How many jobs can be created by taking the Homeshoring approach?  How many jobs can we save by taking a different path to cost reduction?  Maybe it’s time for companies to think outside the box by looking within.  When we implemented the Homeland Onshore Model, we proved that domestic workers could compete directly with offshore resources.  Notice I’m not advocating protectionist policies;  I am saying we can compete. This is America, and we always find a way to solve even our most dire problems.  After all, we are amazing innovators.  America is home to world’s most productive workforce.  It’s time to take a new look on how we can deploy them to everyone’s benefit.  We have the technology (high speed internet) to solve our unemployment challenge, let’s use it.

If you’d like more information about how the Homeland Onshore Model can benefit your organization, please contact us at:

If you’re a candidate and would like to work from home, please send your resume to:

Is There An I.T. Labor Shortage?

“There are things known and there are things unknown, and in between are the doors of perception” –  Aldous Huxley

Jason Hiner, Editor in Chief of the TechRepublic stirred up a hornets nest in his latest article entitled “Sanity Check:The IT Labor Shortage is Real and Offshoring is Overblown“.   If you haven’t seen the article, I strong suggest you click on the link and read it. His article focuses on two major premises:

1. The I.T. Offshore Trend has been Overblown in the Media

2. The I.T. Labor Shortage is Real

We’ll address the first point in a later post.  However, point number two is worth examining.  Mr. Hiner gave a lot of facts and figures to back up his points.  But a quick gander at the comments and you’d think he was personally attacking every I.T. worker in America.  I mean the responses were abundant, visceral and angry.
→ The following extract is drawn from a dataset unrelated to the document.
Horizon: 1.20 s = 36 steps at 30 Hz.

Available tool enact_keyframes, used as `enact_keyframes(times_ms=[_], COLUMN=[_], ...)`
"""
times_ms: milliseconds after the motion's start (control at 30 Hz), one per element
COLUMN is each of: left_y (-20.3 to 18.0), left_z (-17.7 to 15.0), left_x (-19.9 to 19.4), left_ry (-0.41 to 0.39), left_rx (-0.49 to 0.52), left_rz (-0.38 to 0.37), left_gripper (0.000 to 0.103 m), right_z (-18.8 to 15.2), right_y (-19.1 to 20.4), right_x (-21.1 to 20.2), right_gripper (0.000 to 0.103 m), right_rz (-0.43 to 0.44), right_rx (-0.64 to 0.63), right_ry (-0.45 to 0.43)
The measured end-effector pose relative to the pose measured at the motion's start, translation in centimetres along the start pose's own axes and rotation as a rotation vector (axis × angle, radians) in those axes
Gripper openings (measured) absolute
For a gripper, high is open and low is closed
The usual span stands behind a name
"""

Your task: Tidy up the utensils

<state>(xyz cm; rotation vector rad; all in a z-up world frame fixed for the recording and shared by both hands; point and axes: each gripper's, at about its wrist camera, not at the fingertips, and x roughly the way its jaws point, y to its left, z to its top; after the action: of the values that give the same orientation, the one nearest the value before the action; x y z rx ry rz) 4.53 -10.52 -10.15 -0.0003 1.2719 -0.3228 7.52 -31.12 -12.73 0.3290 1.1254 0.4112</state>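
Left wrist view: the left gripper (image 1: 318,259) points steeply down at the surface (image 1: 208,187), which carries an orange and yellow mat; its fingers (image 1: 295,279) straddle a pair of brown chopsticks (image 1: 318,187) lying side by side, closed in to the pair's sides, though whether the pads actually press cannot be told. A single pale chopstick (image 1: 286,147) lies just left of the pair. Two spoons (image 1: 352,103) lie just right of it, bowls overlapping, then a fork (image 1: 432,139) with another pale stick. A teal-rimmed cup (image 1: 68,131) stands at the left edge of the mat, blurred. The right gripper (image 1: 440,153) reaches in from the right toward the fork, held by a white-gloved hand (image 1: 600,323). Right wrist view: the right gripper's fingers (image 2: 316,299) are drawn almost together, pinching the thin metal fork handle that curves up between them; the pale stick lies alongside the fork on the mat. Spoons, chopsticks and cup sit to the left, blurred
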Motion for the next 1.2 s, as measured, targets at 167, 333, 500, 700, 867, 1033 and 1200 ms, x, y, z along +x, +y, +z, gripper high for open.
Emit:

The article states that: “CIOs say they are still having trouble finding enough domestic IT workers with the right mix of skills to fill the open positions that they are keeping at home”.  The key part of that quote is the “right mix of skills”.  In other words, we have openings, but we really want a combination of skills that’s going to be difficult if not impossible to find (because we know these combinations don’t exist overseas) because we’re trying to combine two to three jobs into one.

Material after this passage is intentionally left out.